Total cost of sales was approximately $678,000 for the three months ended March 31, 2019, compared to approximately $355,000 for the three months ended March 31, 2018. The increase is primarily due to the revenue increase from the purchase of the majority of LegalSimpli. This increase was partially mitigated by our ability to secure better inventory pricing and margin of our in-licensed patented hair loss shampoo, conditioner, and leave in foam during the first quarter of 2019. Cost of sales consists primarily of material costs and related overhead directly attributable to the production of our products.
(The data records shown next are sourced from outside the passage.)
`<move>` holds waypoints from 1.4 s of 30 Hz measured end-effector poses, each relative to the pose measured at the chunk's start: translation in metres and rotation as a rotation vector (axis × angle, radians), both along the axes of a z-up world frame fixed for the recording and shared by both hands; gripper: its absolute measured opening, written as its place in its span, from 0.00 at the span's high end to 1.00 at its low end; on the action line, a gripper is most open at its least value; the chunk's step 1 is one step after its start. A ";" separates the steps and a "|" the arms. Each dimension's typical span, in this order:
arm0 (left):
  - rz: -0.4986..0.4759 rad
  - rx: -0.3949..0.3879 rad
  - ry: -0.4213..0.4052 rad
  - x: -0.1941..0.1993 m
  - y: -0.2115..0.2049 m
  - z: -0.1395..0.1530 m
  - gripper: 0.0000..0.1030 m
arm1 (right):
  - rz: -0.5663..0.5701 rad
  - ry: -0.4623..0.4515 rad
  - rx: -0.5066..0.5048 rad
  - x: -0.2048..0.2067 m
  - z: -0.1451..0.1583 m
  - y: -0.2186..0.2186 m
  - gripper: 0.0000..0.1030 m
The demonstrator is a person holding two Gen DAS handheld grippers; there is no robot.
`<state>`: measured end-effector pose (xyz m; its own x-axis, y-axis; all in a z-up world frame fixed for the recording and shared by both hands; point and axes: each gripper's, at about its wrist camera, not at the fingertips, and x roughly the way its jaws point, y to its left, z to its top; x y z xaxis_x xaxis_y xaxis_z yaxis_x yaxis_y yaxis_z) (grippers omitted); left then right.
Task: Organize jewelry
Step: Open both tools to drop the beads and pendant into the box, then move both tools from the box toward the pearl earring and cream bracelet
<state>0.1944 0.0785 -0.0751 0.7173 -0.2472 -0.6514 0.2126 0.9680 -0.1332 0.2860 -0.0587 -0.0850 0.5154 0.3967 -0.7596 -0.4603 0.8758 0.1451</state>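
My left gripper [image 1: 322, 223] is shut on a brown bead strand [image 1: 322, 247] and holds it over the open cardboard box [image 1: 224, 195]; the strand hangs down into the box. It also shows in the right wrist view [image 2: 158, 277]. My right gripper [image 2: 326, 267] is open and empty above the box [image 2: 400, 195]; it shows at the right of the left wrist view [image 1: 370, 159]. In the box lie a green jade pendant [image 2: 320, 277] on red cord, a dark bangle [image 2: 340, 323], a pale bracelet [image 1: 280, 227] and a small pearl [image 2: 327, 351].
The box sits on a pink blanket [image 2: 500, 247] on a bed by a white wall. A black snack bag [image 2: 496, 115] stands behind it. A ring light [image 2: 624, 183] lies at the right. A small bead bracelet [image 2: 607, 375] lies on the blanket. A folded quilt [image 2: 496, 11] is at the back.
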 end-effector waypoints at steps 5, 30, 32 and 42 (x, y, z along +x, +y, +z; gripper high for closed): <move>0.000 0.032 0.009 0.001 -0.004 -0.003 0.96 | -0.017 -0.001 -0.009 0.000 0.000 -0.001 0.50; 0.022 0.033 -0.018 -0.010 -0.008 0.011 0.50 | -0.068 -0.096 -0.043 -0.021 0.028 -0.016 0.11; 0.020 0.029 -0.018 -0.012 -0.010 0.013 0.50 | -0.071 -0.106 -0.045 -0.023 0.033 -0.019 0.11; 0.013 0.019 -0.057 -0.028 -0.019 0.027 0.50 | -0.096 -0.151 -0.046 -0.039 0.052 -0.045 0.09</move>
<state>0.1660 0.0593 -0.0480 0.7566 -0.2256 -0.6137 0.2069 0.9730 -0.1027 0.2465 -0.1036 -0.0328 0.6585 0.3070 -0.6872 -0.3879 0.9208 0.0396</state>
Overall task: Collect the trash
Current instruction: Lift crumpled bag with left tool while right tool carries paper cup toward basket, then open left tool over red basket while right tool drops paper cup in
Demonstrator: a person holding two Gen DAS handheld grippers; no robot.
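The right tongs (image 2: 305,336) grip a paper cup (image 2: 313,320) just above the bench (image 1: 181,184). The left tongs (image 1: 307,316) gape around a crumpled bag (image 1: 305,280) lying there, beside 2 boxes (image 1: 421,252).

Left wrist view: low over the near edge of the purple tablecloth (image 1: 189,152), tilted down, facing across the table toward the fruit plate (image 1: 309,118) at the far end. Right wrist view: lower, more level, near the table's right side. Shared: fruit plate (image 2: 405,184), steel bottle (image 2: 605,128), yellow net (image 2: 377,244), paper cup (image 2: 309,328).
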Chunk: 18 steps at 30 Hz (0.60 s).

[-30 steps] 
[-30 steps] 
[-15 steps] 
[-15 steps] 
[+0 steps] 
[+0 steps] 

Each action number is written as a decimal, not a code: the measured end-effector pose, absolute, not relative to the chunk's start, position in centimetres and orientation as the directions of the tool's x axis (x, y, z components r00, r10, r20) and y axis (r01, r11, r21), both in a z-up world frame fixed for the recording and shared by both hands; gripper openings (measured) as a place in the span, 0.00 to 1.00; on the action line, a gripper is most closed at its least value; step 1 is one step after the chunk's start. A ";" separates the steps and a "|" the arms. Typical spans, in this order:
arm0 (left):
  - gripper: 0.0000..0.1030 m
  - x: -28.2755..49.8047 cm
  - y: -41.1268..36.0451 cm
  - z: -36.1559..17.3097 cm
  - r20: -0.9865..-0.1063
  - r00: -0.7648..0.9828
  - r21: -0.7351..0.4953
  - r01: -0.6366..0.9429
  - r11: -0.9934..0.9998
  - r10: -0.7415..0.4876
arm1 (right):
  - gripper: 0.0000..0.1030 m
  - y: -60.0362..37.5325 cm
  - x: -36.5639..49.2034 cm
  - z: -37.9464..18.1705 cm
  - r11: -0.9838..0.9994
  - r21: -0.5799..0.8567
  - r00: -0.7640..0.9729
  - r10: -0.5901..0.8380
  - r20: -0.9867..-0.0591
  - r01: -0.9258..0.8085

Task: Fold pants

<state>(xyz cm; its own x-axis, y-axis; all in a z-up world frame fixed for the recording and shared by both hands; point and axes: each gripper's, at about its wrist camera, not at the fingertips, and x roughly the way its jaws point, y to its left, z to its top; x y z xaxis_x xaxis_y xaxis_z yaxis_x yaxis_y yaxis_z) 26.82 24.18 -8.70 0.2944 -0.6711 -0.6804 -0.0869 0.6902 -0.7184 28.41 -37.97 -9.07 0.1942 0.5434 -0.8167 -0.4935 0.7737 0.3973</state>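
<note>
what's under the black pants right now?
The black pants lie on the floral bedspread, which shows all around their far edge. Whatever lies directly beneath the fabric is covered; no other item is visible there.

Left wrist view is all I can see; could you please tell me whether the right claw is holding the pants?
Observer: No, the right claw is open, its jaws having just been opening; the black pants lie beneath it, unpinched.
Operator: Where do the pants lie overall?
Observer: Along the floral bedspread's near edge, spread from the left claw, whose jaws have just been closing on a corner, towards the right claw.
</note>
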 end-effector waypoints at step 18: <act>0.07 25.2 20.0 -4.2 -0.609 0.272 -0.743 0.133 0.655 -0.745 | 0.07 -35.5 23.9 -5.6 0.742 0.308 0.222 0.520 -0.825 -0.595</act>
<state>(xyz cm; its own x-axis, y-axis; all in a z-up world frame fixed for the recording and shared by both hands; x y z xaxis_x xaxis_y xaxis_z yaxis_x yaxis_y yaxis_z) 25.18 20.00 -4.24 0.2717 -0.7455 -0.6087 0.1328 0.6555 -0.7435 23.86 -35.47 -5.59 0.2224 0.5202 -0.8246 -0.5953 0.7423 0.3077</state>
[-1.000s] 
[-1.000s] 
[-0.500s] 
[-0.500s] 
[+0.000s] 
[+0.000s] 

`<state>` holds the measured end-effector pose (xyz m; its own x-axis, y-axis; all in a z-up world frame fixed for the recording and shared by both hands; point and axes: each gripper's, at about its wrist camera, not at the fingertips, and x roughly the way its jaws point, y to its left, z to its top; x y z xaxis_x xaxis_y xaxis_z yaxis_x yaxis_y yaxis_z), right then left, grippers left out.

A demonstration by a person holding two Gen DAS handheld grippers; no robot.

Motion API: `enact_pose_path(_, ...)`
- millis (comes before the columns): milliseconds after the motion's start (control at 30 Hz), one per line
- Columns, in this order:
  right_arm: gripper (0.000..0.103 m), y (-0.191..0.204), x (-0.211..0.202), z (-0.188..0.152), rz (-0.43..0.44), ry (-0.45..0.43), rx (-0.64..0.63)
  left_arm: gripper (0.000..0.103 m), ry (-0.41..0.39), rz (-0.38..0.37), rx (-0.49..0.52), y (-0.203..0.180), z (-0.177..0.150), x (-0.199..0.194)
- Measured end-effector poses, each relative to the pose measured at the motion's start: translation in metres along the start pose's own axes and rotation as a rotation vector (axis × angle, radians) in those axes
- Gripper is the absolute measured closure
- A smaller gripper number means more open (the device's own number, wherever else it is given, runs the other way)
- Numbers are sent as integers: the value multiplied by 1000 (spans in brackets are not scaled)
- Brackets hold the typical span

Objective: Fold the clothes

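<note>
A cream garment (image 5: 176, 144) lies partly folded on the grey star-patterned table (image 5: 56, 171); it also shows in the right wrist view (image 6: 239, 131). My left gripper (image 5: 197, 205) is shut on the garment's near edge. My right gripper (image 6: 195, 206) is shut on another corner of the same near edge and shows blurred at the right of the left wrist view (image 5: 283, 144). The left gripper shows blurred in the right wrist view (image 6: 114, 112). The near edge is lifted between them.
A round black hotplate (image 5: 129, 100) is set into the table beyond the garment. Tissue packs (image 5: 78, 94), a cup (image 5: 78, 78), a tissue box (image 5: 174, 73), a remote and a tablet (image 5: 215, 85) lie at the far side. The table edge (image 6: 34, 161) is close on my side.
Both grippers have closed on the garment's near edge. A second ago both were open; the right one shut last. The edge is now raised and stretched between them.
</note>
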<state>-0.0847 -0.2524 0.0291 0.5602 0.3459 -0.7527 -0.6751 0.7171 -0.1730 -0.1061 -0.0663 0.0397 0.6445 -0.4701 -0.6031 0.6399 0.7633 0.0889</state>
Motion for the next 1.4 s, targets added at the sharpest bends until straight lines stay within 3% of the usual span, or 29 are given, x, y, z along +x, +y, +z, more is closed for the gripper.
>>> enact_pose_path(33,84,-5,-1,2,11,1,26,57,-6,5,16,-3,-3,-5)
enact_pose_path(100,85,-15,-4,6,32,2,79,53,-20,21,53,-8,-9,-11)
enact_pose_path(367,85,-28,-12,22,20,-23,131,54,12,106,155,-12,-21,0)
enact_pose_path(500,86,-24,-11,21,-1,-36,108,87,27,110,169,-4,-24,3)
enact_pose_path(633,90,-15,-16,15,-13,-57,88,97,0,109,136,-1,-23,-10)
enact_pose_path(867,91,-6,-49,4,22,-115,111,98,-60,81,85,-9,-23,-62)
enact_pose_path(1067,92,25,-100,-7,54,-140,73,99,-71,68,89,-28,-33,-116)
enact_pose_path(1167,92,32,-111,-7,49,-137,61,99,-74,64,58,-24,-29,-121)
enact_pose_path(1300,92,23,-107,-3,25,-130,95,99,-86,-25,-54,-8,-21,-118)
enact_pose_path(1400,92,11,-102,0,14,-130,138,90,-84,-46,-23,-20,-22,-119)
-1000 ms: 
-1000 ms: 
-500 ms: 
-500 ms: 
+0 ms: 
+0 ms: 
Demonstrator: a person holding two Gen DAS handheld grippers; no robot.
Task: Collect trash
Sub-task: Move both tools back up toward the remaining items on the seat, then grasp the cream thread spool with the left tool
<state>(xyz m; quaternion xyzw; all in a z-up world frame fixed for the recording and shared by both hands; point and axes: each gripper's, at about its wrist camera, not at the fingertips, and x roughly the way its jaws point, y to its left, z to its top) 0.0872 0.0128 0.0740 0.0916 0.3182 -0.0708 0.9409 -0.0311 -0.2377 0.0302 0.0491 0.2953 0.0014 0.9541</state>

Cost of Sales as a percentage of income decreased as we were able to take advantage of volume pricing discounts from our vendors.

 

Gross Profit

 

Gross profit was approximately $2.0 million for the three months ended March 31, 2019, compared to approximately $1.3 million for the three months ended March 31, 2018, an increase of approximately 62%. The increase in our gross profit was primarily the result of the increased sales of our in-licensed patented hair loss shampoo, conditioner and leave-in foam.

 

Operating Expenses

 

Total operating expenses increased approximately 69% to approximately $2.6 million for the three months ended  March 31, 2019 , from approximately $1.5 million for the three months ended  March 31, 2018 The increase in our operating expenses between the periods was mostly attributable to our increased marketing efforts for our in-licensed patented hair loss shampoo, conditioner and leave-in foam, which increased approximately $795,000 over from the three-months ended March 31, 2019 compared to the three-months ended March 31, 2018. We also had increased professional fees, compensation and related expense costs, and lower general and administrative expense during the comparable period.

 

Net Income

 

Net loss for the three months ended March 31, 2019 was approximately $733,000, compared to net income of approximately $640,000 for the three months ended March 31, 2018. Our net loss for the three months ended March 31, 2019 was mostly attributable to our increased marketing efforts, whereas our net income for the three months ended March 31, 2018 was mostly attributable to the sale of the Company’s legacy business.

 

Liquidity and Capital Resources

 

Working Capital

 

The following table sets forth a summary of working capital as of March 31, 2019 and December 31, 2018:

 

    March 31,     December 31,  
    2019     2018  
Current assets   $ 1,671,286     $ 1,605,070  
Current liabilities     2,274,172       1,192,397  
Working capital   $ (602,886 )   $ 412,673  

 

We had a negative net working deficit of $602,886 at March 31, 2019, resulting in a decrease of $1,080,412 in working capital from net working capital of $412,673 at December 31, 2018. The ratio of current assets to current liabilities was 0.69 to 1 at March 31, 2019.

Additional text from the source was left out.